## What is needed
After locating the line that holds "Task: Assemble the", copy that line and all that follow it word for word through the end of the data, with no pictures.
START Raw data
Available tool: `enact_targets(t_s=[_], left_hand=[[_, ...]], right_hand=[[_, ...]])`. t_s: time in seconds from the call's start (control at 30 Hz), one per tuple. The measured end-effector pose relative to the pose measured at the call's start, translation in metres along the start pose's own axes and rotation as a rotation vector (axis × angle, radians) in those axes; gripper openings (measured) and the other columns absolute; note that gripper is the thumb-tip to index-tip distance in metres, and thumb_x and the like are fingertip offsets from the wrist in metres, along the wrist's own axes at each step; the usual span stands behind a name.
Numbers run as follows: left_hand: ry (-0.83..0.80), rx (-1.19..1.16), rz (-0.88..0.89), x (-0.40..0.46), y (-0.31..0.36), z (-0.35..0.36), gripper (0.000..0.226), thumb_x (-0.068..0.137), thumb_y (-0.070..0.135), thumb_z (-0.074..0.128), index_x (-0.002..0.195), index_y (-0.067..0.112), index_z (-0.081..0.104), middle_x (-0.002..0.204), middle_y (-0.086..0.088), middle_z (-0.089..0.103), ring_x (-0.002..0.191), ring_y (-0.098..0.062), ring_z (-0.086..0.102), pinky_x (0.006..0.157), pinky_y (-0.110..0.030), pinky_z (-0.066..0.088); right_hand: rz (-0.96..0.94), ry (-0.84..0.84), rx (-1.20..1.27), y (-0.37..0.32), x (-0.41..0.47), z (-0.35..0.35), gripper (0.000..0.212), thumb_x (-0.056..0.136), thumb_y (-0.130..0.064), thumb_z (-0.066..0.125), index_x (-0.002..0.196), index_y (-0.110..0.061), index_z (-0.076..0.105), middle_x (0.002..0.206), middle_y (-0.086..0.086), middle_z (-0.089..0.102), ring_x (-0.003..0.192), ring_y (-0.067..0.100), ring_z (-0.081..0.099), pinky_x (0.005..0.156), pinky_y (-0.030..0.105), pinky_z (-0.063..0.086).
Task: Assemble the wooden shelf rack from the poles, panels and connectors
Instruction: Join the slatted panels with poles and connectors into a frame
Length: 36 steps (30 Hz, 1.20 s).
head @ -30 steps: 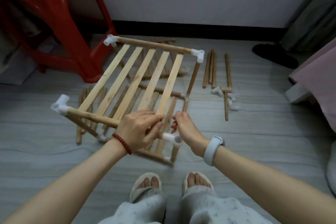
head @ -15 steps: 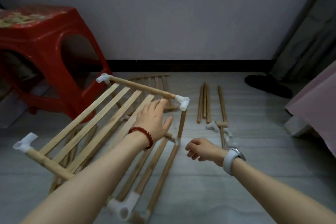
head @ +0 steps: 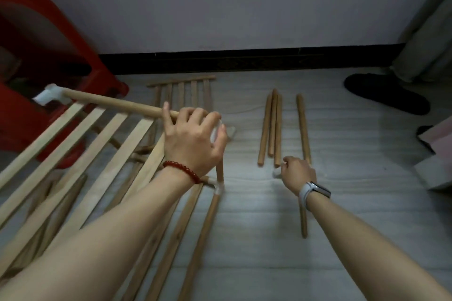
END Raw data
## Exercise solution
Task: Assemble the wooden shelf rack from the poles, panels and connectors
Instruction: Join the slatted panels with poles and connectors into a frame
Length: 36 steps (30 Hz, 1.20 s).
head @ -30 steps: 
head @ -15 steps: 
head @ +0 steps: 

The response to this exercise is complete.